I agree that the std.bind API could and should be improved.

-Lars
you don't need bind for currying, it's even possible to do this in C:

int foo(int a, int b) { ... }
int bar(int a) { return foo(a, _value); } // curry with some _value

Other languages provide useful syntax sugar for currying:
auto bar2 = foo(_, 500);

bar2 here will be a delegate that will do the the same as the above
bar.

Just for comparison' sake:

auto dg =&foo /rfix/ somevar; // 1.0, tools
auto dg = _bind(&foo, _1, somevar); // 1.0, std.bind
auto dg = (int a) { return foo(a, somevar); }; // 2.0, literal
auto dg = foo(_, somevar);

So does that mean you like the above suggestion?
after all, it's shorter and clearer than all the other alternatives.. ;)

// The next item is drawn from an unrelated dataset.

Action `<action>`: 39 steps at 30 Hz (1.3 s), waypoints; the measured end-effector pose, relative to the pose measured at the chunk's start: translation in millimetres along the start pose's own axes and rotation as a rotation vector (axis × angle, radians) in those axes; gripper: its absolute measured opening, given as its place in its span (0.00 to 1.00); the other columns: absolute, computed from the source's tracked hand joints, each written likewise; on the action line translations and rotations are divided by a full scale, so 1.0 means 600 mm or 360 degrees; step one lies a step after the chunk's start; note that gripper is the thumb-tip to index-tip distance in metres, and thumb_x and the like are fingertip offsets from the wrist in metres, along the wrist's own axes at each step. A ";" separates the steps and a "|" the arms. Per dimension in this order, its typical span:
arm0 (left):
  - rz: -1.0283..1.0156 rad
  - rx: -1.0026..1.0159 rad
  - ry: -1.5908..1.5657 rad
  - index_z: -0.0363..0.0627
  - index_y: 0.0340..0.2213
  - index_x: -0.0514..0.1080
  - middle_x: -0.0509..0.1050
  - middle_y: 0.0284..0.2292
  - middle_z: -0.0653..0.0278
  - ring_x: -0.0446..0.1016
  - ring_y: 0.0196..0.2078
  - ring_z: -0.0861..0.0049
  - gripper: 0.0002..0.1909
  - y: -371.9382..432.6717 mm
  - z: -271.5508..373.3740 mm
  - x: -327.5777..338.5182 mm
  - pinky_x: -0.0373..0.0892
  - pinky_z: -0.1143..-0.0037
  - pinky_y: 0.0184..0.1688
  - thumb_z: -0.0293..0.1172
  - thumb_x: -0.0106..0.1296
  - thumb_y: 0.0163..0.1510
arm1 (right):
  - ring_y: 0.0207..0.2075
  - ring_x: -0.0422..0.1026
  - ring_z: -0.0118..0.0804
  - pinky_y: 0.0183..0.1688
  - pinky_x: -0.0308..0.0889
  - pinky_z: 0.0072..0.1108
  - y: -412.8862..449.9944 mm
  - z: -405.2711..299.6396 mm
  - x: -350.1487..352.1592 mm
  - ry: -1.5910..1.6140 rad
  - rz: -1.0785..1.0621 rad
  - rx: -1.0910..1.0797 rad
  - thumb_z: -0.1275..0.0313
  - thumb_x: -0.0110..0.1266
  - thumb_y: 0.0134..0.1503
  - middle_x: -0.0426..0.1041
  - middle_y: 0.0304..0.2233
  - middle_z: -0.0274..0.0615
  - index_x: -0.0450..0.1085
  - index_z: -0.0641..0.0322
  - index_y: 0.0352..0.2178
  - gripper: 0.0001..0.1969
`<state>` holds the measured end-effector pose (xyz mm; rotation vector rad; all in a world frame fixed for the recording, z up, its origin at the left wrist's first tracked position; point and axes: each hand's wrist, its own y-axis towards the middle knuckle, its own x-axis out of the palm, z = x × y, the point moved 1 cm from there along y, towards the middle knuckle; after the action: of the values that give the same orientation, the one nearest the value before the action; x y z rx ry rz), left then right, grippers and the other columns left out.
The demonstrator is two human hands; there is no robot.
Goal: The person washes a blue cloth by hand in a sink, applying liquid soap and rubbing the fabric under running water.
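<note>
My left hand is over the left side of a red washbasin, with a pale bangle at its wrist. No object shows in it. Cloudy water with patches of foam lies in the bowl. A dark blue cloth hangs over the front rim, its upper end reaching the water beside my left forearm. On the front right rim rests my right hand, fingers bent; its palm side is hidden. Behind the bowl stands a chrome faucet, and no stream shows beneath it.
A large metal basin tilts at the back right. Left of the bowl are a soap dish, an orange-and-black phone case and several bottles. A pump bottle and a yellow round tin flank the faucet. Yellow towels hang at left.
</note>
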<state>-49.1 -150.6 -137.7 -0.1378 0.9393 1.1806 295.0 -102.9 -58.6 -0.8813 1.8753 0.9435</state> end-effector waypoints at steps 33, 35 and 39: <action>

I for one like it, and would very much like to see such a syntax in D2.
Also, I'd have it work with either of a function's arguments, not only
the leading or trailing ones:


int foo(int a, int b, int c, int d) {...}
auto bar1 = foo(_, b, c, d);
auto bar2 = foo(a, b, c, _);
auto bar3 = foo(_, b, _, d);

assert (is (typeof(bar3) == int delegate(int, int)));

no such restriction was intended. but that's good that you made this clear. the only restriction here is re-ordering: bar3(A, C) will always call foo(A, b, C, d) but since it's just syntax sugar and will be expanded by the language to the delegate literal this is not a big deal - the user can always re-order arguments by using the delegate literal syntax directly:

auto reordered_bar3 = (int C, int A) { return foo(A, b, C, d); };


In its simplest form, it would just be syntactic sugar for the delegate
literal. But I'm curious: If foo is a pure function, couldn't the
compiler perform some extra optimization here?

-Lars

what kind of optimizations you had in mind?
b & d in bar3 above can be specified at run-time so you can't avoid the intermidiate delegate, I think.